Emma Peel was John Steed's third partner in the classic British comedic-espionage series The Avengers. But for most people, Mrs Peel was the only partner who mattered.
Yes, Steed's second partner, Honor Blackman's character Cathy Gale, had her leather-clad moments. But for suave style and wit, the 1965-67 years saw The Avengers reach its absolute zenith, thanks to the magic chemistry between its two principal players.
John Steed (Patrick Macnee) and Emma Peel (Diana Rigg) made 51 episodes together, with the first 26 in black and white. This set from Universal brings us the final 25 episodes from that partnership; this is the complete set of colour episodes from the Steed/Peel cycle.
After Emma Peel left the series, a fourth partner, Tara King (Linda Thorson) joined Steed, but the old magic evaporated. The zing had clean zanged away. There was a pretty lame attempt to revive the show with the series entitled The New Avengers, but nothing could recapture the careless grace and insouciant charm of the classic days.
These mock-dramatic espionage stories, which occupy a fringe area just a few inches shy of fantasy and science-fiction, have lost none of their fabulous edge. They still seem to represent a wondrously silly side of the fabulous Britain of the 1960s, complete with the requisite Carnaby Street fashions - sexy Mrs Peel in the clinging lycra cat-suits, Steed in his so-super-smart, tight and vulgar Pierre Cardin suits.
The stories seemed way-out in the 1960s, and are just as deliciously dizzy today.
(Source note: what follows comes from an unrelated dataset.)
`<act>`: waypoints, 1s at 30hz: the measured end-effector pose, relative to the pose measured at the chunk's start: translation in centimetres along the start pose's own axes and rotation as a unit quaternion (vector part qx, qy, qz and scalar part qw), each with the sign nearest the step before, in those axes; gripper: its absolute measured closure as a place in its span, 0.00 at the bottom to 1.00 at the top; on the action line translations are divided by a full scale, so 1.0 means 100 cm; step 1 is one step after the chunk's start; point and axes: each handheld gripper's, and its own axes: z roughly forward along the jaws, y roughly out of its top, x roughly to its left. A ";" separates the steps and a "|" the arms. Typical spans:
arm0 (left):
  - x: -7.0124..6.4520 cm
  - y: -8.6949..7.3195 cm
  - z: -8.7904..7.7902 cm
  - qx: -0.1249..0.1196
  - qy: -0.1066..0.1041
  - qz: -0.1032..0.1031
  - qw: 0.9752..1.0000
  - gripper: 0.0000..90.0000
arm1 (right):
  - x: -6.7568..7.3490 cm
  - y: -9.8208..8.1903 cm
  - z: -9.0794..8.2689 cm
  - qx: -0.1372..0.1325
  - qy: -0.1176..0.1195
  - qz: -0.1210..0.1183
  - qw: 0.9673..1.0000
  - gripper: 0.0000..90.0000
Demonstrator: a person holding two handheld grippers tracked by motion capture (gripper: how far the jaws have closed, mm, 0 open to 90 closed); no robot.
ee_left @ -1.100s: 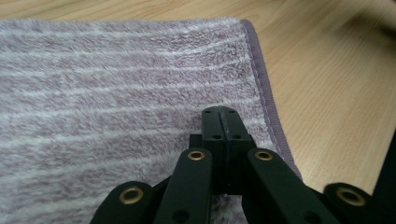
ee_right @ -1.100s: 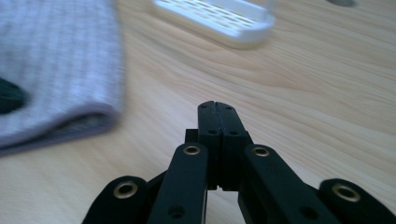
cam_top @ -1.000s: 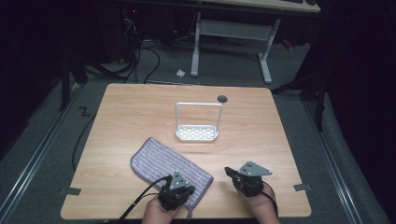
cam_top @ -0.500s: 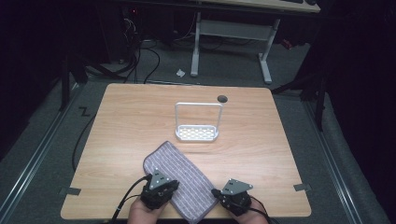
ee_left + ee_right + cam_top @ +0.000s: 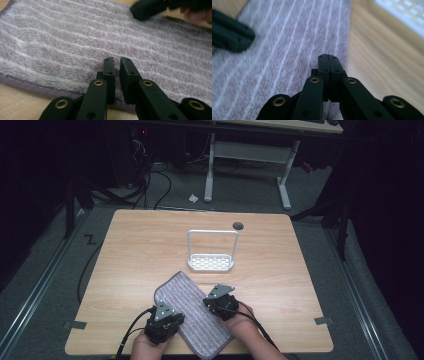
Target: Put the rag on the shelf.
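The striped towel [image 5: 192,312] is being approached from both sides, the left gripper [image 5: 117,62] narrowly parted and the right gripper [image 5: 328,60] closed on nothing, so wider jaws are judged necessary before an edge is pinched.

A fluffy lilac-grey towel [image 5: 192,312] with thin pale stripes running along its length lies flat and spread out on the wooden table [image 5: 140,255], near the front edge. It sits at a diagonal, 1 rounded corner toward the table's middle, the opposite end at the front edge. A darker stitched hem borders it.
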 end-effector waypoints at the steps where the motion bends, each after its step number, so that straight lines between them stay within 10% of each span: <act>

Laser guns mounted on motor cars, memory-loss inducing spray-pistols, pseudo-time trip machines, and enough crazy scientists to stock an American CIA arsenal - the plots and special effects are pretty slim; the dialogue and acting is to die for.
The show only had two permanent stars, Macnee and Rigg, but a whole galaxy of great British supporting actors would come in to enliven single episodes.
You should know each and every one of these actors. All of them crop up at some stage in the 25 episodes in this set: Peter Bowles, Geoffrey Bayldon, Ron Moody, Anthony Valentine, Jon Pertwee, Warren Mitchell, Roy Kinnear, Ronnie Barker, Christopher Lee, Charlotte Rampling, Brian Blessed, John Laurie, Freddie Jones, Peter Cushing, our own Charles 'Bud' Tingwell, Arthur Lowe and Cecil Parker.
They're just some of the actors I immediately recognised. And in an absolute surfeit of skill, one episode alone, Something Nasty in the Nursery, boasts appearances from Yootha Joyce, Paul Eddington, Clive Dunn and Penelope Keith.
The original The Avengers from this period is a total rhapsodical delight. Accept no substitutes. Just settle back for one of the ecstatically escapist highpoints of British television, right up there with The Adventures of Robin Hood and The Young Ones. No home should be without The Avengers. I'd even go so far as to say no home should be without a Mrs Peel...
Some of the plot-lines are absurd beyond redemption. Beyond redemption for plot, that is. Even the most absurd episode can still cram in such wonderful period-detail that it is redeemed totally, even way beyond redemption. Take for instance the episode The Winged Avenger, in which a costumed Big-Bird with heavy-duty talons takes revenge upon an unjust world at large.
The story is stupid. But give me any other series which can whip into a single episode wonderful allusions to both Fred Astaire's Royal Wedding and Burt Ward's Batman, and I'll give you television genius.
Universal should not rest on these laurels. To gain a new crown, it should also issue the initial 26 monochrome episodes of the Steed/Peel years - some of those episodes were never bettered. And to keep the Honor Blackman fans happy, it should go back even further in the archives to bring us those as well.